== DATA EXCERPT ==
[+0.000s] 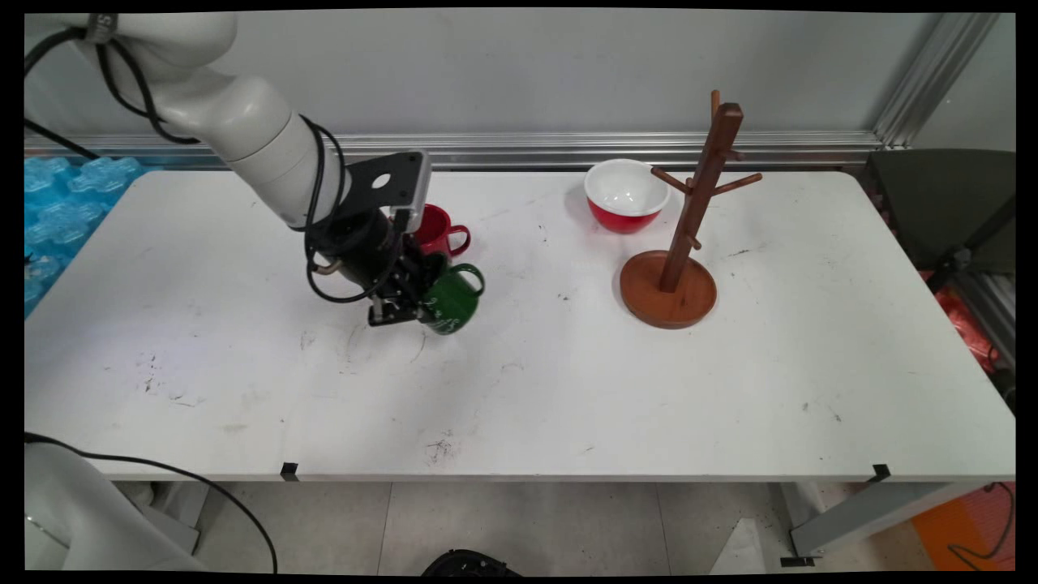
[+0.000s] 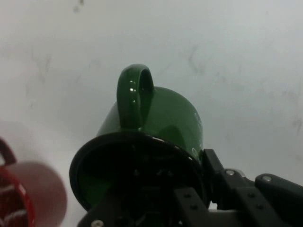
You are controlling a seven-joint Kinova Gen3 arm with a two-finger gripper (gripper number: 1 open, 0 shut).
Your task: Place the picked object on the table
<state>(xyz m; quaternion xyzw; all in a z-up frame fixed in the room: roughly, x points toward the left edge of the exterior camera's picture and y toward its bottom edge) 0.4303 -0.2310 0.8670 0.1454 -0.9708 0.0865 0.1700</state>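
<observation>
We see white table (image 1: 568,389), long side toward us, top marked with dark scuffs and smudges. Standing on it: red mug (image 1: 438,229) left of centre, upright, handle to right; red bowl (image 1: 626,197) with white inside, near far edge; wooden mug tree (image 1: 689,235) just beside bowl, round base flat on top, pegs bare. Green mug (image 1: 452,302) tilted, just in front of red mug; we cannot tell whether it touches top. Two black tape tabs (image 1: 289,469) on near edge.
</observation>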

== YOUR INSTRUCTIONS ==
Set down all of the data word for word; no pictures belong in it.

== WORKED SOLUTION ==
[+0.000s] 
[+0.000s] 
You are controlling a seven-joint Kinova Gen3 arm with a two-finger gripper (gripper number: 1 open, 0 shut).
Your task: Place the picked object on the table
<state>(xyz m; quaternion xyzw; all in a z-up frame fixed in the room: roughly, x points toward the left edge of the exterior camera's picture and y toward its bottom edge) 0.4303 -0.2310 0.8670 0.1454 -0.9708 0.0865 0.1700</state>
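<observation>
We see white table (image 1: 568,389), long side toward us, top marked with dark scuffs and smudges. Standing on it: red mug (image 1: 438,229) left of centre, upright, handle to right; red bowl (image 1: 626,197) with white inside, near far edge; wooden mug tree (image 1: 689,235) just beside bowl, round base flat on top, pegs bare. Green mug (image 1: 452,302) tilted, just in front of red mug; we cannot tell whether it touches top. Two black tape tabs (image 1: 289,469) on near edge.
</observation>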

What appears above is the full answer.